Reducing Cognitive Load in the Workshop
March 28, 2017
One of my students is having difficulty learning to spell high frequency words. She reads them with ease, but when it comes to spelling, she still struggles. After thinking and talking and trying lots of things, it was so simple. I took the word solving strategies that we had applied to reading to our spelling with a few twists: see the word in your head, give it a go, does it look right? It’s not rocket science, but it is brain research.
Our working memory can only keep 6-7 things at a time. As David Souza points out in How the Brain Learns, this might not be a bad thing. Having a small amount of items in your brain may allow things to be more easily associated with other things. So if I am teaching steps in a process in writing, reading, spelling, or even math, I had better keep the steps down to 5 or less. Our visual memory is stronger than any other memory and current research show that visual memory is getting stronger. So those simple strategies help our young speller use a technique but where else in literacy learning is brain research facilitating.
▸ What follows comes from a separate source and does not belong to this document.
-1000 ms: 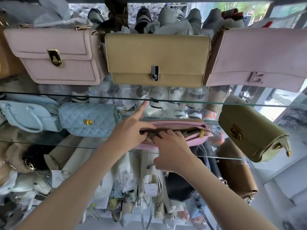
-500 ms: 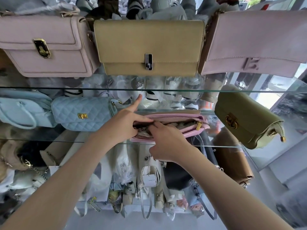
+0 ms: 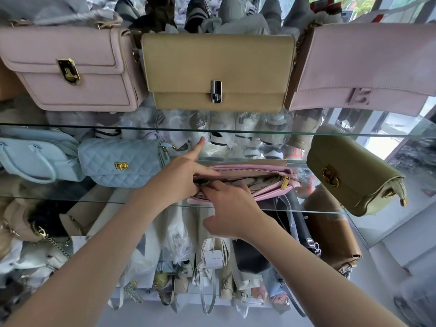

Our working memory is also temporary. Most reports say less than 20 minutes. If I am trying to maximize brain use, I am switching activities every 15-20 minutes. Think of a 15 minute mini-lesson, 15 minute small group, 15 minutes increments of independent practice. When we write focus phrases, as outlined by Terry Thompson in The Construction Zone, I am creating short kid-friendly mantras with students that they can repeat to themselves during the scaffolding process. Check over my spelling. Circle words that don’t look right. Then go back and correct the spelling.
If I know students have enhanced visual memory, I may start a lesson with a short video of the subject or review with BrainPop, Kahoot, a drawing or picture. I also am thinking about reducing the visual load in my classroom. I read once that after a very short time (one week) anchor charts become visual wallpaper to students. Using them through the I do and We do phases and then moving them to a student size chart or a photo on an iPad for students who still need the scaffold during independent work, is an effective strategy.
Other things to keep in mind. Routines reduce cognitive clutter. If the structure of our routines stays relatively constant that frees up cognitive space for critical thinking and deeper learning. Practice matters. Moving from listen, watch, to perform helps move concepts from working memory to long term storage. How do we get thinking from working memory to long term storage? Two questions seem critical. Does this make sense? Does this have meaning?
My final thought is to think about the depth of the stairs. If those stairs are steep, carrying the groceries is really difficult. Making the moves from concepts easier by bridging ideas. Take care in moving through the gradual release, lingering in shared practice. This is not just for primary students. Finally, give wait, think, processing, and practice time.